There just isn't enough data and not even the numbers can blunt the sharp edge of terror that makes it so hard to think.

The right numbers are dancing just out of his reach and sometimes it gets too difficult to breathe, to keep his eyes open and his hands moving and he can barely even look at his father because he sees things he doesn't want to acknowledge written in the lines of Alan's face.

He can't stand the sight of Colby's bandaged arm or David's drawn features, the set of Liz's mouth or Nikki's trembling hands.

He can't stand the sight of Billy Cooper at all because all he sees are a pair of bright blue eyes and gleaming teeth and, just like the picture on their mantelpiece, a pair of crinkled, shining brown ones and blinding smile right next to them.

He can't stand it because when he, blinks nothing but the blue eyes and gleaming teeth are there anymore and that is _wrong_.

_iii_.

He's in the garage when a tall, red-headed whirlwind slams files against the blackboard he's working on.
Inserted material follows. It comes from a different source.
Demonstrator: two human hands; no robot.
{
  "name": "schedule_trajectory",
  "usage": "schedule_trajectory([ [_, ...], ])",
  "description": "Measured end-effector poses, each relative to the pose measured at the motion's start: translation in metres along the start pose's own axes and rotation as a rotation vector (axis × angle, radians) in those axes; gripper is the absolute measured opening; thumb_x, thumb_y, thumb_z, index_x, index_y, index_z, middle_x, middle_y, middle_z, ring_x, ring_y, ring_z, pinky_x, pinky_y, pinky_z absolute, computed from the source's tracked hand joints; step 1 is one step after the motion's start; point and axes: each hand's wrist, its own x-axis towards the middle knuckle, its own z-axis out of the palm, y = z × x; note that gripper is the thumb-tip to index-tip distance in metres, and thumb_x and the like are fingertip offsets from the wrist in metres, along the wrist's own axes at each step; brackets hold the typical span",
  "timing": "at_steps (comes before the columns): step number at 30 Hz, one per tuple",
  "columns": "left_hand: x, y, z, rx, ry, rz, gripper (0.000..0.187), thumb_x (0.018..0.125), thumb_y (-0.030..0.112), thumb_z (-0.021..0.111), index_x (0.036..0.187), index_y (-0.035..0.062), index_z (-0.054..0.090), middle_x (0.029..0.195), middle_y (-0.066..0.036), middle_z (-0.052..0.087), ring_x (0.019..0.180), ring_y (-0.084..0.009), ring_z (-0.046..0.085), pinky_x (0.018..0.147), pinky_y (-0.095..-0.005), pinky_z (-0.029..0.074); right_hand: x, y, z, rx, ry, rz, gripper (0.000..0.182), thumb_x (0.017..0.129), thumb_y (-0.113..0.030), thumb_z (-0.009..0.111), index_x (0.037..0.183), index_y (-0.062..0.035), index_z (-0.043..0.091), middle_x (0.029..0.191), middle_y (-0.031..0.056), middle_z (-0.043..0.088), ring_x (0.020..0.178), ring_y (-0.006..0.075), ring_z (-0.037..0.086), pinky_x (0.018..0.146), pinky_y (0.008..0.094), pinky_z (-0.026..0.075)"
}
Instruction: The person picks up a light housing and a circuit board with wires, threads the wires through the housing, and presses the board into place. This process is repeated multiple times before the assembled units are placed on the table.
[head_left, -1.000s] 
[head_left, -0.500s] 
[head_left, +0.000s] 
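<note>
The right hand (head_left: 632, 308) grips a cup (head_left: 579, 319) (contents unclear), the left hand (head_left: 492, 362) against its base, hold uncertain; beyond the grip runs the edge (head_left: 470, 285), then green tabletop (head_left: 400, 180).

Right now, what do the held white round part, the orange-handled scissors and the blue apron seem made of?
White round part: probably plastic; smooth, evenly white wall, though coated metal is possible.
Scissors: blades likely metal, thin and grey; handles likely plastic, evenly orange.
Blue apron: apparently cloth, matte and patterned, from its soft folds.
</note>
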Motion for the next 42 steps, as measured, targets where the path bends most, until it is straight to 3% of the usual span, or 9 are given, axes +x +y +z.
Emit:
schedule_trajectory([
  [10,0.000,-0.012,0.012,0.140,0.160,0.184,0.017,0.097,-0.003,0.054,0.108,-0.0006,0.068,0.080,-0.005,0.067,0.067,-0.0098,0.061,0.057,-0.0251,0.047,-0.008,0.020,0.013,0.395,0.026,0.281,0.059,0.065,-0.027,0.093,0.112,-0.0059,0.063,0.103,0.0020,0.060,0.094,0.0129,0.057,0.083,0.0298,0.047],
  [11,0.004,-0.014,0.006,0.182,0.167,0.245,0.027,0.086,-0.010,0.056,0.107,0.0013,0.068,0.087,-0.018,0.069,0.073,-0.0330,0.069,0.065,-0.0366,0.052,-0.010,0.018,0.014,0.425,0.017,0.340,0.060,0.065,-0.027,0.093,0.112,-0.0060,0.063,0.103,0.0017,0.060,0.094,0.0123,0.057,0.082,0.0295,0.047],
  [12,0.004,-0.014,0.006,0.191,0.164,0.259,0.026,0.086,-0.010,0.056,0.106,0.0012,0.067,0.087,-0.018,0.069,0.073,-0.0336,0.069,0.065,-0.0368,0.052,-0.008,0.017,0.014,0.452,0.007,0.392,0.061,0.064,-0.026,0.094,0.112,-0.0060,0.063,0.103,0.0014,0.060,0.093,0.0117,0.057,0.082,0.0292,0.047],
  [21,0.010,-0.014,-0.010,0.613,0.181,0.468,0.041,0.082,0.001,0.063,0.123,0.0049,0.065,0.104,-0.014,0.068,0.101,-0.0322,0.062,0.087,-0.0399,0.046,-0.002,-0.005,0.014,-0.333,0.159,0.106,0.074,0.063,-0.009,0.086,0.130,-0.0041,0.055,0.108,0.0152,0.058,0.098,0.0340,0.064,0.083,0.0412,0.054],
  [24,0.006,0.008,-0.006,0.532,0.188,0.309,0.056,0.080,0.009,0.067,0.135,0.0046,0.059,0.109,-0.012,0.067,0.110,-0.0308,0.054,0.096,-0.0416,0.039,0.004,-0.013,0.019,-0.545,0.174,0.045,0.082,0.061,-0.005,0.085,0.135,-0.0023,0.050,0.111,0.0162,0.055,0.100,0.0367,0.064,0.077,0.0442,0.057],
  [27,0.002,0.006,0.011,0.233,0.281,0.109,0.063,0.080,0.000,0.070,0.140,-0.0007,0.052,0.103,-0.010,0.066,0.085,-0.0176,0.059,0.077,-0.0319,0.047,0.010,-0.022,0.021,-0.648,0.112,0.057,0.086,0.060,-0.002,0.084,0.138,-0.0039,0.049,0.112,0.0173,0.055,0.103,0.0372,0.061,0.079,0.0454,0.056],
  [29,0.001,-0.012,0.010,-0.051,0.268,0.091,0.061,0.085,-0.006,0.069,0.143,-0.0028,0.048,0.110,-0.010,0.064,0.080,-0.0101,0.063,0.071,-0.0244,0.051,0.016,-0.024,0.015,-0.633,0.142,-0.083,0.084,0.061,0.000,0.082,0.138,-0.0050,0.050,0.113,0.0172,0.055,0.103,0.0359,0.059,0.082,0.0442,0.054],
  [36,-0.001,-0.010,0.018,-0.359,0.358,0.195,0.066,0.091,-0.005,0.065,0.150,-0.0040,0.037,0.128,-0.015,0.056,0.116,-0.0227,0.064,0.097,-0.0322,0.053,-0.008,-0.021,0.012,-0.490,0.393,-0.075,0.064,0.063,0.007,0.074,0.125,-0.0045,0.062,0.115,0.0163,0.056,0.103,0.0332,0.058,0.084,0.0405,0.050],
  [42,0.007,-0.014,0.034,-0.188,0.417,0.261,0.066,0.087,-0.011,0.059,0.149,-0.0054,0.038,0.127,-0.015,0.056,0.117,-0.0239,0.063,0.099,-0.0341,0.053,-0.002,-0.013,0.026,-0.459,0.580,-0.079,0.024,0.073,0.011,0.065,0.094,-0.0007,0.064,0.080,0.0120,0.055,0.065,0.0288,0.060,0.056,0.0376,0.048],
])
The eyes aren't bright anymore and the teeth are behind lips tight with anger. Somehow, the difference is enough to crack his thin defences and he listens as a voice, low and dangerous, says that he needs to listen and concentrate now because a hunch is everything they have to go on and there are two people that are depending on _them_to make the connection that will bring them home from wherever they are.

Charlie will do anything for Don because Don has always been willing to do anything for Charlie and he thinks that if all he has to do is concentrate, then he will listen to Billy Cooper and concentrate like he never has before.

_iv._

Smug satisfaction settles in his stomach as he watches Billy and Colby and Liz prowl the interrogation room like predators on the hunt. It lasts, all the way through his work with the techs and the drive back to Pasadena as Amita and Larry talk quietly, all the way to his chalkboards.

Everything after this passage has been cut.